Tuesday morning, nurses from the Michigan Nurses Association and the University of Michigan Professional Nurse Council protested against the University of Michigan after U.S. News and World Report released its 2018 list of the best hospitals in the country.
According to a press release sent to The Daily, nurses refused to sit down or have refreshments while at the reveal event. They chanted to advocate for safe and transparent staffing ratios to be written into their union contract.
Michigan Medicine was ranked fifth overall in the nation. It was ranked first in treatment of ear, nose and throat issues and second in gynecology. Michigan Medicine nurses protested the rankings reveal event held by the hospital Tuesday, saying they helped Michigan Medicine reach its fifth place ranking and therefore deserve a better contract.
Since January, Michigan Medicine and UMPNC have been bargaining for a contract agreement. Their previous contract expired June 30, and a new agreement has not yet been reached. The UMPNC, an affiliate of the MNA, is currently pursuing unfair labor practice charges against the University after Michigan Medicine failed to maintain staffing levels, according to the MNA’s website.
As part of a unionized contract, the nurses are seeking a maitain staffing levels and safe workloads to provide the highest quality patient care and transparency about staffing levels. They also want workplace representatives for nurses and assurance that Victors Care does not create a two tier system with less access and longer wait times. Lastly, the nurses want to stop unnecessary retirement concessions.
Michigan Medicine nurse Ted McTaggart, the secretary of the UMPNC, stated in a press release nurses have not gotten the respect they deserve from the hospital system.
“We are a nationally recognized hospital, No. 5 in the nation according to U.S. News, because nurses provide outstanding care,” McTaggart said. “Cookies are nice, but nurses deserve a fair contract.”
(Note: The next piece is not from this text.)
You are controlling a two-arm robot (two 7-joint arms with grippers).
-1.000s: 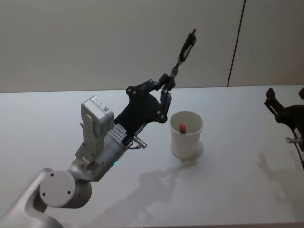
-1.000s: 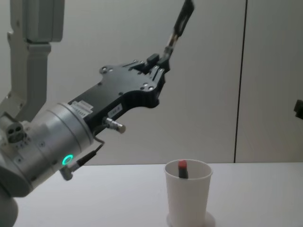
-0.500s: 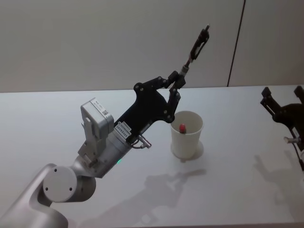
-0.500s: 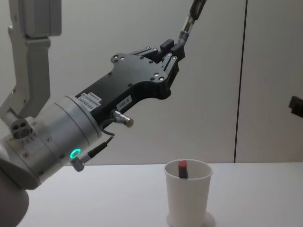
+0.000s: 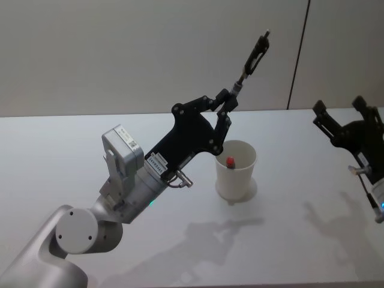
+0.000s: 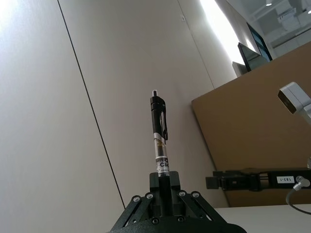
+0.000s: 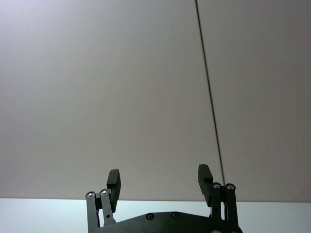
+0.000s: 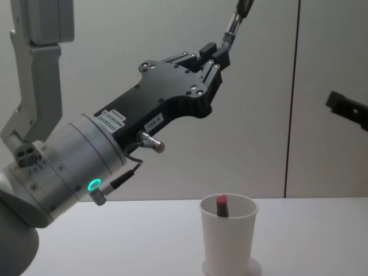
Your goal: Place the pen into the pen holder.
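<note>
The left tool, in the middle of the head view, is clenched on the lower end of the pen, which slants toward the upper right of the frame, above the white cup. The white cup stands on the bench just right of centre, with a red-tipped object inside. The right tool, at the right edge, is released and holds nothing

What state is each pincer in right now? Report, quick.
Left pincer: shut on the pen, which it holds pointing up.
Right pincer: open, holding nothing.
</note>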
Ian Robinson, sociology lecturer and president of the Lecturers’ Employee Organization, said LEO and the MNA often work together on bargaining issues. Robinson is also the president of Huron Valley Labor Federation, which works with both unions, will be authoring a letter to the Board of Regents in coming days expressing support for Michigan Medicine nurses and their bargaining efforts.
“We feel that the administration over at Michigan Medicine seem to be very unreasonable in terms of the stands they’re taking on a number of issues that are holding up coming to a resolution,” Robinson said.
Robinson thinks the issues the nurses are facing reflect greater issues nationwide.
“(There’s) place after place where we have to use the tools of democracy to bring administrations that are at odds with what organizations are reasonably demanding … the kinds of struggles we’re seeing the nurses are fighting are exactly the kinds of struggles we have all over our country with the growing inequality that has resulted from folks like the ones running Michigan Medicine prevailing,” Robinson said.
UMPNC Vice Chair Donna Carnahan, explained Michigan Medicine recently received a Magnet Recognition award for its nursing talent, but that this was not acknowledged by the administration in recent meetings.
“None of that (the Magnet statues) was ever mentioned,” Carnahan said. “They never mentioned nursing at all until we all showed up, and what we’re doing is fighting for safe staffing. We want ratios. We want transparency and we want it put into the contract.”
Carnahan also said younger nurses have expressed desires to seek jobs elsewhere if bargaining efforts do not go well.
“People have said that if things happen with this contract that they’re not happy about, they’re gonna leave,” Carnahan said. “There’s jobs everywhere right now and they’re like, ‘Why should I work so hard (for these sick patients) if I have to take some of these cuts?’”
In an email interview with The Daily, Mary Masson, director of institutional planning at Michigan Medicine, said the University is committed to maintaining staffing levels and has offered the nurses a compensation package as part of bargaining. This package includes a 3 percent increase and market-based adjustments to wages and retirement. Holiday pay, shift differentials and administrative time have also been shifted.
“The University has committed to maintaining current staffing levels,” Masson wrote. “The nurses’ union has acknowledged that our staffing levels are excellent and the best in the state. This week, Michigan Medicine has been ranked #5 in the nation by U.S. News & World Report. These Honor Roll rankings are achieved in part by our excellent nurse to patient ratios. Our ratios are in the top 2 percent of all hospitals in the country.”
Michigan Medicine Nurse Megan Duncan attended the protests to support the union. She said her patients have noticed that care at UM is different than other hospitals because of staffing ratios.
“Patients notice the difference. They do. They’ve expressed that to me. They know how important staffing ratios are. If we’re at risk of losing that staffing ratio, it’s not gonna be the same. They know that because they’ve experienced it at other hospitals.”